Over at OnePeterFive, Steve Skojec is a provocative observer. I do not agree with all he writes, but he is right when he notes there the persistent denial concerning Pope Francis:
Although the number of Catholics vocal about their concerns with the pontificate of Pope Francis has grown in recent months, a strange phenomenon nevertheless continues to assert itself: a kind of cognitive dissonance in which the faithful seek to find any explanation, no matter how far-fetched, to reassure themselves that what is happening can’t really be as troubling as it seems.
And the same can be said about many Anglicans. Yes, I understand that important public figures can be misquoted. But again and again we have this pattern:
1. Pope Francis says something or is quoted to say something out of line with orthodoxy.
2. The Vatican issues a denial/non-denial somewhat along the lines of the Pope didn’t mean what he said.
3. Those who cannot deal with the possibility of the Pope being a Jesuit heretic engage in their usual denial and pour scorn on those open to said possibility.
Now I do not know if the Pope is a heretic. But I sure as Hell know there is something seriously wrong with the man.
Just how much is wrong with the man I do not presume to know. I do know he is a Lib/Left Jesuit (But I repeat myself.) who should never had been made Pope, and I am not about to engage in denial about it.
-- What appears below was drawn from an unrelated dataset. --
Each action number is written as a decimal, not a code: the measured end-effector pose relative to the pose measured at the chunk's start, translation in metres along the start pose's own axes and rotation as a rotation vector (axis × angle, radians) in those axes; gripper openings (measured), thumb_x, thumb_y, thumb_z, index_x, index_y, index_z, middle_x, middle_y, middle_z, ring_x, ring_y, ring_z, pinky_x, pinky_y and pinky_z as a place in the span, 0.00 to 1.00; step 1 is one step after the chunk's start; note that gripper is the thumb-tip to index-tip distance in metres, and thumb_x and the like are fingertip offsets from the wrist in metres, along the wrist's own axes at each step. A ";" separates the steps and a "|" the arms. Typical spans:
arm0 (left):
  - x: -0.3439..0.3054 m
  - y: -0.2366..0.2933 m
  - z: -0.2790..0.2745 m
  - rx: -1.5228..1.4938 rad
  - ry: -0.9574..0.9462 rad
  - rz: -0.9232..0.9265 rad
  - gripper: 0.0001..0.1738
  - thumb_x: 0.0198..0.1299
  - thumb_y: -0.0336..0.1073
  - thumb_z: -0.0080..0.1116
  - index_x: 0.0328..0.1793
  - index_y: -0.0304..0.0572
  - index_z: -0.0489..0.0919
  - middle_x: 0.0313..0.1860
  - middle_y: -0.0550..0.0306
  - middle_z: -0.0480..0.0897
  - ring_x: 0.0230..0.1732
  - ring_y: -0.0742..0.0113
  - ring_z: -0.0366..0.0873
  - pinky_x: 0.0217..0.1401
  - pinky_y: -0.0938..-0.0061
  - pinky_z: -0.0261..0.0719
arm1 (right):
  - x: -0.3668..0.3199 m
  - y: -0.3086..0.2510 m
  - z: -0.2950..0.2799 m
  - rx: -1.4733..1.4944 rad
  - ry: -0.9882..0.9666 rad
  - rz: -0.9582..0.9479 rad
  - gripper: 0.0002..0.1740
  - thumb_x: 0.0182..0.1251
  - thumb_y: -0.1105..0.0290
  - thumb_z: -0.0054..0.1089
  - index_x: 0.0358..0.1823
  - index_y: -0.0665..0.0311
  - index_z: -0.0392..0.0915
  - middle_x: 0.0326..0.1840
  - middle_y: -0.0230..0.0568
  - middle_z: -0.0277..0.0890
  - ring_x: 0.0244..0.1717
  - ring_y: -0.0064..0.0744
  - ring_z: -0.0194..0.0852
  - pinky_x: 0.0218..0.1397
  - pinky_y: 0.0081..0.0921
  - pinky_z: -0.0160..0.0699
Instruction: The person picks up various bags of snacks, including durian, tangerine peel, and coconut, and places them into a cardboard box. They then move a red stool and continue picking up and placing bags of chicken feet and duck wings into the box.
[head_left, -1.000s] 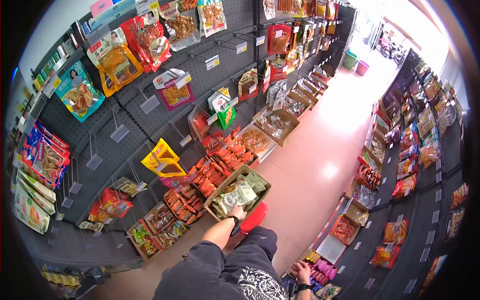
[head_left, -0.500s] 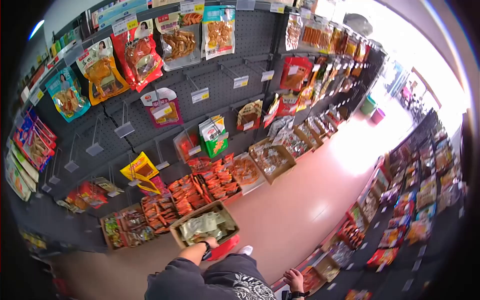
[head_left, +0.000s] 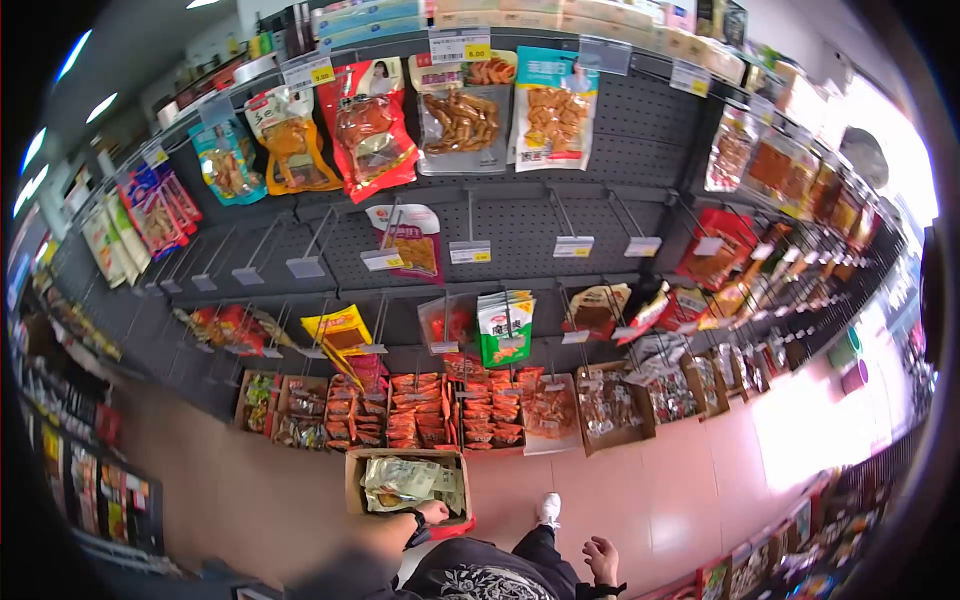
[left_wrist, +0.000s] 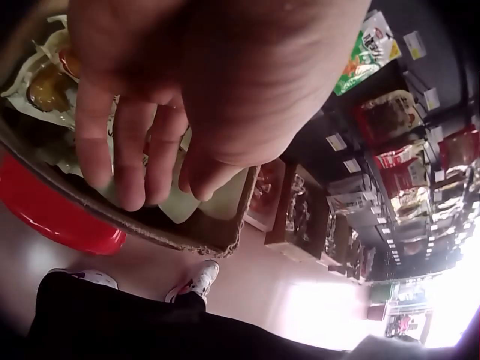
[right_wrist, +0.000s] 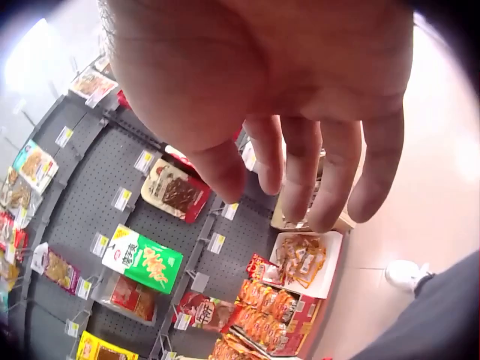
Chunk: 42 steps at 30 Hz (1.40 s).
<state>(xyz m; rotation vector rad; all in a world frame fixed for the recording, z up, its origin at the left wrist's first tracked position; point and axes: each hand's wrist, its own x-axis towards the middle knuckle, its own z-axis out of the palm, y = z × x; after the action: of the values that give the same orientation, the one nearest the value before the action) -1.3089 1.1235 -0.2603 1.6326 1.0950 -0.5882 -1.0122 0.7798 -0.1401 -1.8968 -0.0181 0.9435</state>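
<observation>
My left hand is at the right front corner of a cardboard box of pale green snack packets. In the left wrist view the fingers of this left hand hang loosely over the packets near the rim, with none gripped. Under the box shows a red stool. My right hand hangs free beside my leg, its fingers relaxed. The right wrist view shows the same hand holding nothing.
Ahead stands a pegboard shelf with hanging snack bags and several bare hooks. Along its foot is a row of boxes with orange packets and clear-wrapped snacks. Another stocked shelf runs behind on the right.
The head view has swung round from looking along the aisle to facing the pegboard shelf. My left hand stays at the box; my right hand remains beside me, holding nothing.
</observation>
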 end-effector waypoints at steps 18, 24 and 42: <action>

Skojec posits that the influence of Peronism explains much about Francis. I am unsure of that. But it gives me an excuse to repost this fun anecdote about Juan Peron:
The story is told that Perón, in his days of glory, once proposed to induct a nephew in the mysteries of politics. He first brought the young man with him when he received a deputation of communists; after hearing their views, he told them, “You’re quite right.” The next day he received a deputation of fascists and replied again to their arguments, “You’re quite right.” Then he asked his nephew what he thought and the young man said, “You’ve spoken with two groups with diametrically opposite opinions and you told them both that you agreed with them. This is completely unacceptable.” Perón replied, “You’re quite right too.”
And that sounds too much like Francis, does it not? Perhaps that explains much of the denial about him. His defenders hear just enough affirmation of their views from him to keep defending him – no matter what else he says or does not say to others.